À mon premier enfant, je recherchais toujours la perfection. Mon fils était toujours habillé en petite carte de mode des pieds à la tête. Lorsqu’il se salissait, je m’empressais de le changer. Il mangeait très bien, je calculais ses portions de fruits et légumes et je le stimulais à la tonne. Les sorties s’accumulaient, je vivais à fond et je voulais lui offrir tout ce qu’il y avait de meilleur pour lui. Encore aujourd’hui, je ne sais pas exactement ce que je recherchais à ce moment de ma vie.

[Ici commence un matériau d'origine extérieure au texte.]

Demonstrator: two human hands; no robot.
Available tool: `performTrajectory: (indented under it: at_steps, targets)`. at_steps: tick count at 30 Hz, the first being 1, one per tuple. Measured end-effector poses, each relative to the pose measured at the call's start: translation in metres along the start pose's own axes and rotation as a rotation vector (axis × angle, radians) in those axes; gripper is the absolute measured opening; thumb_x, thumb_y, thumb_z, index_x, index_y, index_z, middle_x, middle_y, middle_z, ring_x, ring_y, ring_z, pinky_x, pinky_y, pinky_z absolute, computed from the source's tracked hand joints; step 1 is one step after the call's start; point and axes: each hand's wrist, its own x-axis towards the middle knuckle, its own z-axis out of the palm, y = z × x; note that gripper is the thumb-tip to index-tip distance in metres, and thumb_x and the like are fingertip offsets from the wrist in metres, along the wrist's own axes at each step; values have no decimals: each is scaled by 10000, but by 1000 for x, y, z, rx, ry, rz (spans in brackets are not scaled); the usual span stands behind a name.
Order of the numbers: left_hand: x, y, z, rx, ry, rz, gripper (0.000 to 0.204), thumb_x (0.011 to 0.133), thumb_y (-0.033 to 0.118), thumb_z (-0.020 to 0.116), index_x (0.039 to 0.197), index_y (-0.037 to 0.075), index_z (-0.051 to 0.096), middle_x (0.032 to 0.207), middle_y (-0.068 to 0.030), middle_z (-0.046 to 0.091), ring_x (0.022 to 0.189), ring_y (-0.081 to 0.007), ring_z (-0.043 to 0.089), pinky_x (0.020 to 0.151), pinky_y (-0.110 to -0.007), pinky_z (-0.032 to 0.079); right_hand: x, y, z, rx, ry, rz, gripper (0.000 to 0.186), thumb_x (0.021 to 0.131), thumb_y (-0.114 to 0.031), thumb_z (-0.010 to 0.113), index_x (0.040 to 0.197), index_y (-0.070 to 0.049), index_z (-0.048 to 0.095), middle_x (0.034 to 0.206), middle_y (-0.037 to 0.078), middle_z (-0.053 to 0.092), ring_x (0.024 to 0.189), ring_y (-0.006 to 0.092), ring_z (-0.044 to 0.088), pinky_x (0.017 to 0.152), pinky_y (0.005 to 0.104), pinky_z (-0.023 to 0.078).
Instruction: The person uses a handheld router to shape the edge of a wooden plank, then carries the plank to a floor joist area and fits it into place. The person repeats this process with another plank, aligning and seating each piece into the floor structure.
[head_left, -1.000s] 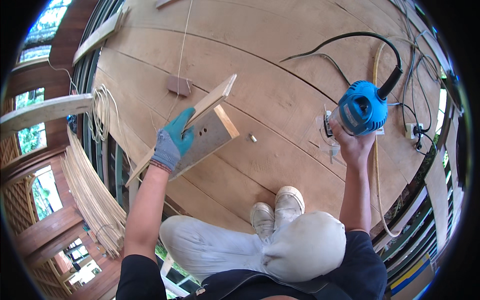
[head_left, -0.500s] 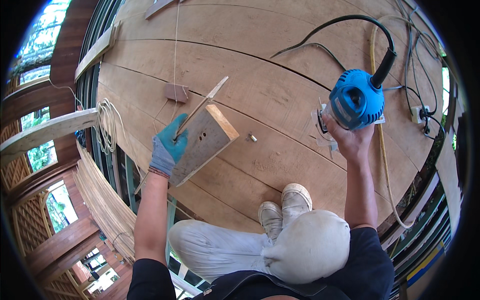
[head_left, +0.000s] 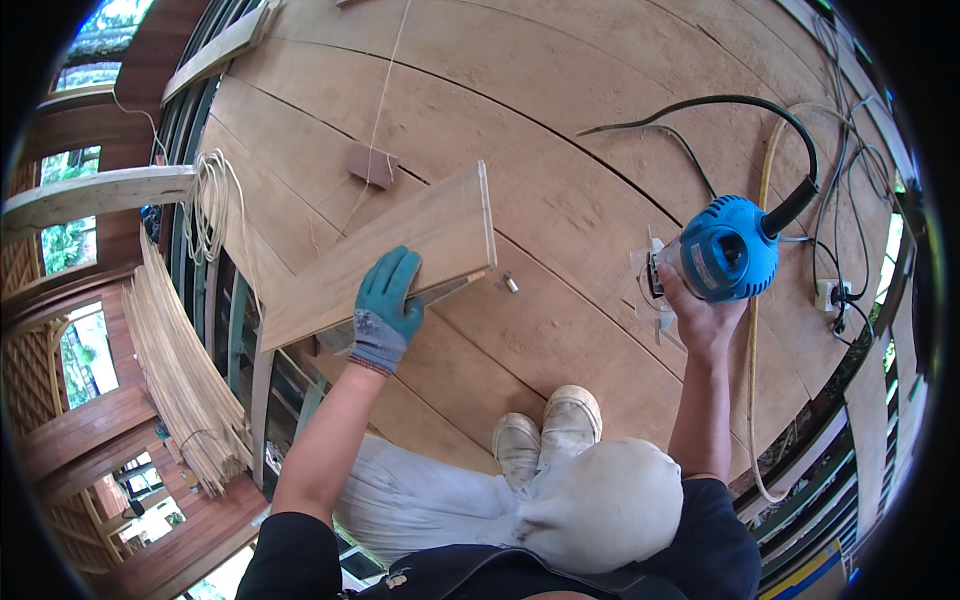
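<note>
My left hand (head_left: pixel 388 312), in a teal and grey work glove, grips the near edge of a flat wooden board (head_left: pixel 420 222), fingers lying over its top face. The board's wide face is turned up, with a narrow groove or lip along its right end. Under it a grey wooden block (head_left: pixel 440 290) shows only in part. My bare right hand (head_left: pixel 706 318) is wrapped round a blue trim router (head_left: pixel 728 250), held on its side. The router's clear plastic base faces left, and a black cord leaves its top.
Plywood sheets (head_left: pixel 560 200) cover the floor. Ahead lies a reddish-brown block (head_left: pixel 372 165) by a string. A small pale cylinder (head_left: pixel 511 283) sits right of the board. Cables meet a white socket (head_left: pixel 830 296), and a yellow hose (head_left: pixel 752 400) runs nearby. Wood strips (head_left: pixel 185 370) are stacked left.
The board has swung from edge-on to wide face up, now covering most of the grey block. My left hand has turned over with it. The router stays in my right hand, little changed.
</note>
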Motion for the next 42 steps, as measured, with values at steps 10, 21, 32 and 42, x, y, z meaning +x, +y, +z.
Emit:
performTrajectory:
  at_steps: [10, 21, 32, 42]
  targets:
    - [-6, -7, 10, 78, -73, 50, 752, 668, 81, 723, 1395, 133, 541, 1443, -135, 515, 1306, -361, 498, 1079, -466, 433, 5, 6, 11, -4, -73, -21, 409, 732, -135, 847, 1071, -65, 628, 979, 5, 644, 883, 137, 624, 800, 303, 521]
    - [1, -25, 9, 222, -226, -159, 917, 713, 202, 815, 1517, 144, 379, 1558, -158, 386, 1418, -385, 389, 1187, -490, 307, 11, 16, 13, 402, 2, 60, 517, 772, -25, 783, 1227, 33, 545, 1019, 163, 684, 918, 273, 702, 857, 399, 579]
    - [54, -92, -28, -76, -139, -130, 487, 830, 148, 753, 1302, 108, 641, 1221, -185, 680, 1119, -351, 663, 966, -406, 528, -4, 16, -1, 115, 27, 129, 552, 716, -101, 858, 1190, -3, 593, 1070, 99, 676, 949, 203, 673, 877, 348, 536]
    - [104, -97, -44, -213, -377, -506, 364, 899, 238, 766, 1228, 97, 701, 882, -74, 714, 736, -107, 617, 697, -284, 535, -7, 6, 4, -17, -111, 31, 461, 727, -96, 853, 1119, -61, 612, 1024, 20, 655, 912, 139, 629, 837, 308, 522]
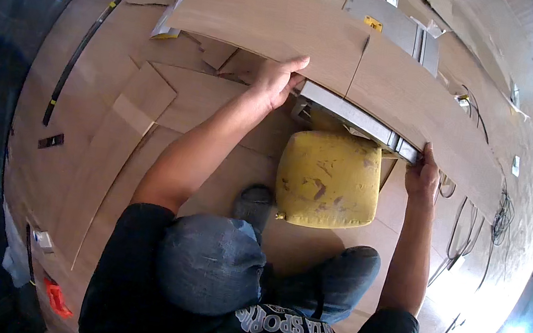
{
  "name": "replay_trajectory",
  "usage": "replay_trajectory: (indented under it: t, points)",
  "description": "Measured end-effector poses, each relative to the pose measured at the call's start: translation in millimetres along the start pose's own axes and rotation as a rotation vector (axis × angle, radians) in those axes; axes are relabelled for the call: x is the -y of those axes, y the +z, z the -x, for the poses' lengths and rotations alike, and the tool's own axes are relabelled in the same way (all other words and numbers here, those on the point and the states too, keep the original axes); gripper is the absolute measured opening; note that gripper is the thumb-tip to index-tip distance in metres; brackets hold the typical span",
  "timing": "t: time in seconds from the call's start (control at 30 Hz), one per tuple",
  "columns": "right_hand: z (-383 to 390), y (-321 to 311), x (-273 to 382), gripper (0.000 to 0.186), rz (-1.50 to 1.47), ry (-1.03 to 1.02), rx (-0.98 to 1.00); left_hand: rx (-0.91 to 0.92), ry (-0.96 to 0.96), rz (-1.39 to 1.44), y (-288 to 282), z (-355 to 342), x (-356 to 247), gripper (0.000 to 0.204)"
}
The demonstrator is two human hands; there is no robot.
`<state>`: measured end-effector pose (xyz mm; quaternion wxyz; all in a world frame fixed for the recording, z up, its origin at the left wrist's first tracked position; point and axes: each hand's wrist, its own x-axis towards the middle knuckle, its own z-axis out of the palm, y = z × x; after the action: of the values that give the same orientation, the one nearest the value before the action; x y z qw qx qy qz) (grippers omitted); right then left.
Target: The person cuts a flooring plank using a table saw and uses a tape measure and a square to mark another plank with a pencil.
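A long light-brown wooden board [272,20] lies across a grey, metal-topped table saw [390,22], its ends reaching past both sides. Across the board's width runs a thin dark line, a cut or a seam; I cannot tell which. My left hand [280,82] grips the near edge left of the saw, thumb on top and fingers partly hidden beneath. At the saw's right front corner my right hand [422,172] is closed on the same edge, its thumb up and most fingers out of sight. The saw's metal front rail [354,116] shows between my hands.
A worn yellow cushioned seat [328,180] stands between me and the saw. Flat board pieces [134,98] cover the floor at left, near a long black strip [86,52]. Loose cables [503,218] lie at right. A red-orange object [57,297] sits lower left.
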<state>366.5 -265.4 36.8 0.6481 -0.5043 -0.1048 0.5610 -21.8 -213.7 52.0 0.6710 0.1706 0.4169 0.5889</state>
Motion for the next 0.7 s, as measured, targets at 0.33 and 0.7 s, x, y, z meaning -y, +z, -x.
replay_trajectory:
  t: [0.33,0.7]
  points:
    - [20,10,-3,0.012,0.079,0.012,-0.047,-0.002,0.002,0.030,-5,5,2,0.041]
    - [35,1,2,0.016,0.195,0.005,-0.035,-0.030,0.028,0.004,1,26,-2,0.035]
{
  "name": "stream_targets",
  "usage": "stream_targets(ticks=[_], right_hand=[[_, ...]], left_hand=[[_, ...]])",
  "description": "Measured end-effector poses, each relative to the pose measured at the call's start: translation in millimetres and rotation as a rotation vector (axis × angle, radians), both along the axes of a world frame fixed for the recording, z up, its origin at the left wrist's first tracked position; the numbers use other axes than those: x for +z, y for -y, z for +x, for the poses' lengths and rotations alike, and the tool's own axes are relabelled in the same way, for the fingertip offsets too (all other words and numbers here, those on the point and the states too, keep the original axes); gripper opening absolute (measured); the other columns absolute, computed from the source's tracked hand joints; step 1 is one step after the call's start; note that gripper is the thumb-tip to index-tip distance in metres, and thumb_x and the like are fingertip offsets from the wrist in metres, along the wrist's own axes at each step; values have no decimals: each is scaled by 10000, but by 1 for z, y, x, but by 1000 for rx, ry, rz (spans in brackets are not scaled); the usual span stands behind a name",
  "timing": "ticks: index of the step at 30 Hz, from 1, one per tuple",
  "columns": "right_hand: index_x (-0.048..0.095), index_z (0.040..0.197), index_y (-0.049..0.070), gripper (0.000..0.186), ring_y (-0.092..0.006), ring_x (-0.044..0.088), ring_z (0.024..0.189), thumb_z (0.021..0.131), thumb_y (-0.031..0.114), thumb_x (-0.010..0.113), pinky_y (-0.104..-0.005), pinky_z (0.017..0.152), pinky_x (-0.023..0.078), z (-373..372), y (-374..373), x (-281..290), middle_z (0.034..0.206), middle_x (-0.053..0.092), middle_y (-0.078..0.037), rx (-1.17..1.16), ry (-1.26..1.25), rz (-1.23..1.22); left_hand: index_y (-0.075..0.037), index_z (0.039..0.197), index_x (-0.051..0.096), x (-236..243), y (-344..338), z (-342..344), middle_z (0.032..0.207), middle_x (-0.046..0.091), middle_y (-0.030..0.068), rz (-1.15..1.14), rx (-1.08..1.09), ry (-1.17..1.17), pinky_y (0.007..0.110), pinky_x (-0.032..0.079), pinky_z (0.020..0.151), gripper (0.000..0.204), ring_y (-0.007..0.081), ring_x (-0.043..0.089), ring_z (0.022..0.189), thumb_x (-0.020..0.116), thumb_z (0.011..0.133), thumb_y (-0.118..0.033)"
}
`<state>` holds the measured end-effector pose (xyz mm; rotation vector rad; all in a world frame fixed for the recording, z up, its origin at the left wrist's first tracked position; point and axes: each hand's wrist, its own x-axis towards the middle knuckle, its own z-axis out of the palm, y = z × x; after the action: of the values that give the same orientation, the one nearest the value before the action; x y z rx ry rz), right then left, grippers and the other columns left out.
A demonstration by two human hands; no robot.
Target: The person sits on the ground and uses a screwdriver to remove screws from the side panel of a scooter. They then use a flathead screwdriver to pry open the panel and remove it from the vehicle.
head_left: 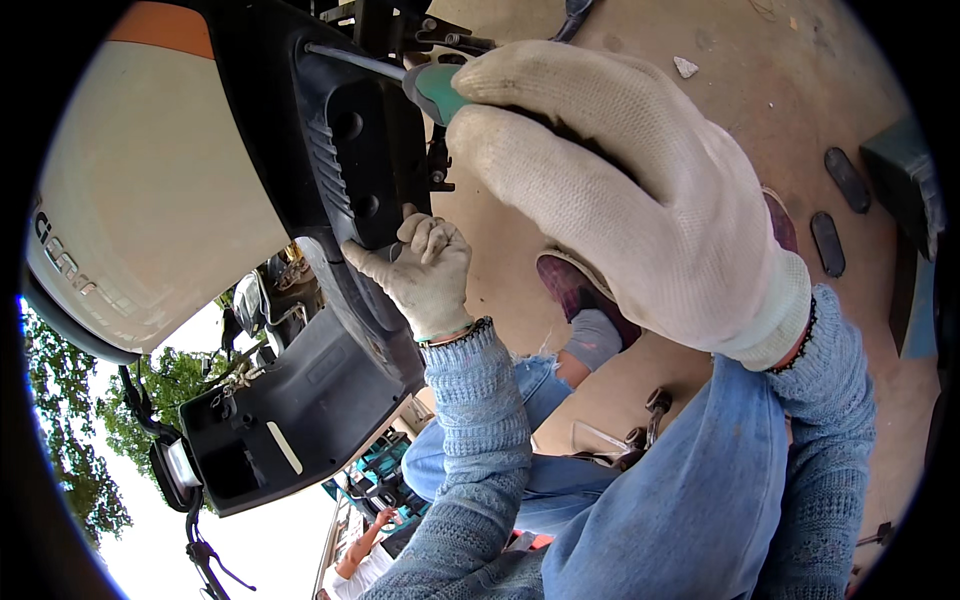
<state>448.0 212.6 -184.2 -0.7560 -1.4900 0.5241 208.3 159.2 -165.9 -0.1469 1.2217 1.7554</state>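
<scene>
The biggest thing I saw was the scooter's cream body panel, filling the view from nine to eleven o'clock, with its black plastic cover running down beside it toward the black footboard at seven o'clock. The dusty concrete floor took up the twelve-to-three side.

My right hand, in a white work glove, sat near the centre toward one o'clock, its grip pressed together around the green handle of the screwdriver. The steel shaft ran from the handle toward eleven o'clock and met the cover near its upper edge; the tip itself I could not make out.

My left hand, also gloved, lay just below centre, its fingers curled and pressed against the cover's edge, apparently bracing it; whether it pinched anything small I cannot tell.

To do this well, I judged the shaft should stay square to the fastener, with firm push along the handle, while the left hand kept the cover from flexing. A slanted tip could slip and scar the plastic.
</scene>
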Motion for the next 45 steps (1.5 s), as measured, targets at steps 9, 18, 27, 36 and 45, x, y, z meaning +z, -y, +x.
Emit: stream_targets(ticks=[9, 18, 27, 36, 45], right_hand=[[569, 1145, 38, 413, -251, 620, 957, 766, 156, 685, -301, 743, 539, 12, -4, -13, 1080, 608, -126, 234, -341, -262], [576, 1127, 47, 366, -259, 612, 953, 770, 88, 646, -313, 752, 514, 8, -3, -18, 1127, 595, -116, 59, -105, -119], [591, 1120, 85, 396, -239, 636, 874, 748, 187, 679, -293, 689, 530, 7, -6, -29, 1091, 616, -90, -60, 95, 11], [555, 1060, 118, 381, -221, 631, 665, 741, 292, 672, -319, 552, 540, -30, -11, 5, 835, 572, -61, -217, -210, -128], [570, 1073, 123, 389, -196, 647, 673, 757, 316, 687, -310, 555, 543, -6, -18, 10, 842, 611, -72, -273, -207, -124]], left_hand=[[21, 1075, 430, 1, 0, 1, 642, 390, -28, -38, 11, -90, 193, 341, 514, 831, 75, 350, 497, 699, 645, -637], [14, 1086, 423, 3, -2, 6, 622, 399, -34, -15, 34, -12, 193, 327, 482, 822, 71, 348, 477, 698, 655, -630], [14, 1031, 427, -1, -2, 2, 644, 385, -24, 45, -30, 8, 197, 342, 529, 794, 79, 350, 507, 710, 649, -622], [7, 916, 417, 18, -15, 45, 678, 344, -9, -94, -196, -519, 216, 339, 571, 807, 93, 333, 569, 752, 574, -643], [12, 942, 433, 10, -12, 9, 678, 361, -10, -4, -65, 45, 214, 328, 560, 779, 94, 321, 549, 709, 630, -646]])
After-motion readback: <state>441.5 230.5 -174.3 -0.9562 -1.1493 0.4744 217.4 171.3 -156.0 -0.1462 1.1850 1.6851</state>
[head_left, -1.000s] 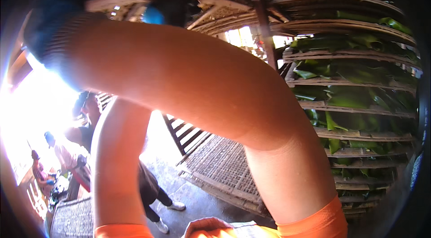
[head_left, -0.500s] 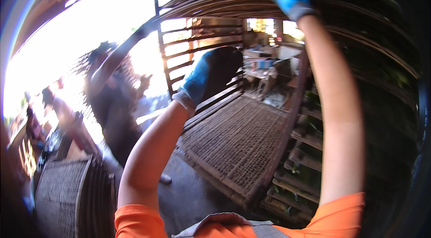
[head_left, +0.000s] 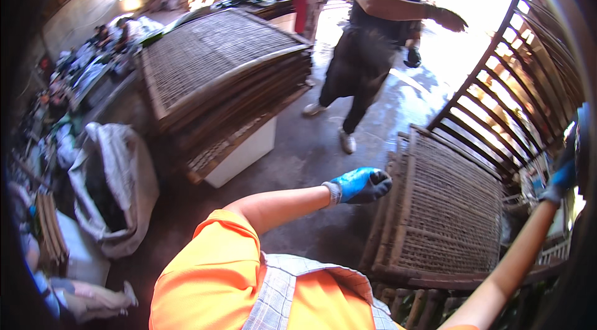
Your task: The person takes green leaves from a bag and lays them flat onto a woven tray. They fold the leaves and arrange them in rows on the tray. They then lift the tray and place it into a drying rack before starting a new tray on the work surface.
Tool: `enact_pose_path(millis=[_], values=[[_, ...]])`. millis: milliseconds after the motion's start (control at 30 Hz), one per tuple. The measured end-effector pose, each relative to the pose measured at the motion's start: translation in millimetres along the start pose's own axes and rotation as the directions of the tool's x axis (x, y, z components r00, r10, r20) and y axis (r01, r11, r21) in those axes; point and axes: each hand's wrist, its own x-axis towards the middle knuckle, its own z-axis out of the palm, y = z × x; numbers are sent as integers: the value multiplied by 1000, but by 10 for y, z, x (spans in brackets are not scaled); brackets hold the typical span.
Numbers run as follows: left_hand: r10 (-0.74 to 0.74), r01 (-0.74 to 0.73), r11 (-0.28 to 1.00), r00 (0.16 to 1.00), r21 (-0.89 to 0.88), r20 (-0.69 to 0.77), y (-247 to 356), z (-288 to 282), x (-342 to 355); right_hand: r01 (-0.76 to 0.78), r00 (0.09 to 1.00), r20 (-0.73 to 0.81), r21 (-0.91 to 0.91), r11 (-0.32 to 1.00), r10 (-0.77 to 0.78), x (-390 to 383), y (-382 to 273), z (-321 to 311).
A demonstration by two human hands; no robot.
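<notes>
My left hand (head_left: 364, 185), in a blue glove with a dark palm, hangs over the floor in front of me, its fingers curled in with nothing seen in them. Just right of it lies a woven lattice tray (head_left: 451, 205), low in a wooden rack with a slatted side (head_left: 491, 103). Out at the right rim, my right hand (head_left: 569, 159) in a matching glove is raised beside the rack. Its fingers are lost in the dark edge, so what they touch cannot be made out. Several boards or trays (head_left: 550, 50) sit higher in the rack.
A tall stack of woven trays (head_left: 224, 50) stands at the left on a white base (head_left: 245, 156). Beyond, a co-worker (head_left: 379, 25) in dark clothes holds out a gloved hand. A pale sack (head_left: 115, 181) sits at the left, and another person's legs (head_left: 87, 299) show lower left.
My view has swung left, bringing the tray stack and co-worker toward the middle. My left hand has come down from chest height; my right hand is now at the right rim.
</notes>
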Motion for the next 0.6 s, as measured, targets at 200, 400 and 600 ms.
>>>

Probablement une certaine valorisation que je n’avais pas eue plus jeune.

 

Puis vient un jour où on se tanne d’être ce parent qui veut tout gérer et tout calculer. On se met dix millions de tâches sur la tête afin que personne ne manque de rien et que tout soit parfait. L’alimentation fait partie de ces petits débats de la vie. On ne veut pas que notre enfant se bourre la face dans le pot de Nutella le matin et il doit avoir le lunch le plus santé possible. On le veut toutes. Mais la réalité est parfois différente.

 

J’ai beau faire ma planification de repas pour la semaine, il m’arrive de céder aux caprices de l’un et de l’autre. Je ne me sens pourtant pas mal lorsque je cède. Ce qui me rend mal à l’aise, c’est le monde qui se permet de juger. Le jugement peut tellement faire mal, surtout quand nos enfants sont touchés! Tout le monde le sait que le fameux chocolat du matin est rempli d’huile de palme et de sucre. Je l’accorde. Mais toi qui te permets de me juger, si tu t’occupais des déjeuners sept jours sur sept, tu plierais toi aussi, parfois, et lui ferais sa maudite tranche de pain au Nutella pliée de la bonne manière — parce que sinon ça ne goûte pas pareil et ce n’est pas bon — on le sait tous ça, nous autres, les parents!

 

Ce n’est pas parce qu’on achète la paix de temps en temps ou qu’on accorde un certain relâchement que nous sommes de mauvais parents. On a le droit d’être fatigués. On a le droit d’avoir eu une grosse journée. On a surtout le droit de décider de manger un bol de céréales un soir de semaine pour passer plus de temps avec nos enfants au final. Et nos enfants dans tout ça? Je vous garantis que mes enfants me parlent plus souvent du soir où on a mangé des Rice Krispies avec des bananes que du soir où on a mangé du tofu avec des carottes et du brocoli. Ça ne veut pas dire que je n’ai pas à cœur leur bien-être, au contraire. J’ai l’impression de retrouver un certain équilibre et de profiter de moments magiques avec mes enfants. Ces petits soupers donnent lieu à quelque chose d’inattendu accompagné de petites étoiles brillantes dans les yeux des plus petits.

 

Si certaines personnes trouvent inacceptable que nous acceptions certaines situations qui auparavant, nous semblaient inadéquates, je n’ai qu’une chose à dire. Je vous donne le relai, trois jours. Juste trois. Moi, j’en ai trois cent soixante-cinq dans une année. Trois, ce n’est rien. Je peux par contre vous promettre qu’après ces trois journées, vous nous supplierez de revenir et que vous nous comprendrez davantage.

 

Notre famille n’est pas sans plis. Je la trouve parfaite dans ses imperfections. De cette manière, nous retrouvons notre équilibre. La perfection n’existe pas, nulle part. Ma famille, je la vois, je vis avec et je l’aime comme ça. Ce sont tous ces petits plis qui font de nous une famille heureuse.